Alcohol profits in Scottish and Welsh convenience stores are set to soar by as much as 70% when minimum unit pricing (MUP) begins its roll out next May.
The law changing will commit retailers to charge 50p per unit of alcohol. More than one in five of the top 125 beer, wine, cider, spirits and pre-mix lines in convenience stores will see a price rise, with an average price increase of £2.
This could increase sales of the top 125 by nearly £20,000 a year in the average shop.
Retail Express worked with Faisal Naseem of Premier Arbroath Party Time in Angus to examine the impact MUP will have on his store. With consistent volumes, alcohol sales would increase by 8.5% and profit after VAT by 70.4% to nearly £50,000 a year.
“I feel better about it after seeing the stats. I think it will work to our advantage due to expanding our margins and blocking the current supermarket pricing strategy,” said Naseem.

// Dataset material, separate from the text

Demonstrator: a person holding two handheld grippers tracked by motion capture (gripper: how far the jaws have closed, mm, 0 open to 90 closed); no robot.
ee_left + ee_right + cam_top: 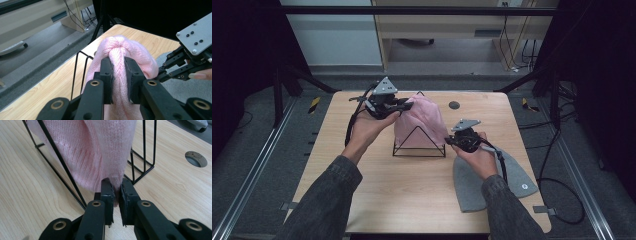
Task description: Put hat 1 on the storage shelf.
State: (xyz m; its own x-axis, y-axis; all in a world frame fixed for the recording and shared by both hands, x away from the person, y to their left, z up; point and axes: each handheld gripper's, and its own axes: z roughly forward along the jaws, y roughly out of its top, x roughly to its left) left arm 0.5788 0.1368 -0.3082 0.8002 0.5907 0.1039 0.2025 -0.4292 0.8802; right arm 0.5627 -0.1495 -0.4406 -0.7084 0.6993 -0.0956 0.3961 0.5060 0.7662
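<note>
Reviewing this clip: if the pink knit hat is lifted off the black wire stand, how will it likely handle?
Probably floppy: the pink knit hat bunches into a fold between the left gripper jaws. Likely light, since the thin black wire stand holds it upright. Its hem drapes loosely where the right gripper pinches it, so it may stretch and snag on the wires.

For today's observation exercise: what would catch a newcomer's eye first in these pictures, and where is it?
First, the pink knitted hat draped over a black wire stand in the middle of the wooden table. The left gripper is shut on a bunched fold at its top, and the right gripper pinches its lower edge. A grey hat lies flat at the table's near right, under the person's right forearm.
</note>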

Ferhan Ashiq from Levenhall Village Store in Musselburgh agreed. “It will create a level playing field with multiples and help secure the future of the local shop, as long as suppliers don’t increase their prices,” he said.
According to Matt Norbury, licensed trading manager at wholesaler Parfetts, there won’t be much that suppliers can do to take back a share of the raised margins. “I don’t think suppliers will be cute enough to build different pricing for England and Scotland because you would just get stock moving up and down the UK,” he said.
One of the worst-affected products will be Aston Manor’s Frosty Jack’s brand, with a 3l bottle increasing from a current average convenience price of £4.22 to £11.25.
Aston Manor refused to say whether it would be increasing wholesale prices in response, but said there were “concerns about the artificial distortion of the market in Scotland and also across the border.”
The impact of MUP varied wildly by category. None of the top 25 lines in wine or pre-mix drinks will be affected, while 68% of the top 25 ciders will be forced to increase in price.
Other severely impacted brands include Glen’s Vodka, which accounts for four of the top five spirit lines in the average small shop, and Lambrini, where the price of a standard bottle will increase by 67%.
Conversely, brands often associated with problem drinking such as Buckfast Wine and Carlsberg Special Brew are unaffected by the legislation as their average convenience price is already higher than the new MUP.
Despite the mostly positive impact of the scheme, there are concerns about the impact on both the illicit trade and crossborder sales.
It's not just Scottish retailers that will benefit, the Welsh government is also looking to implement MUP in 2018.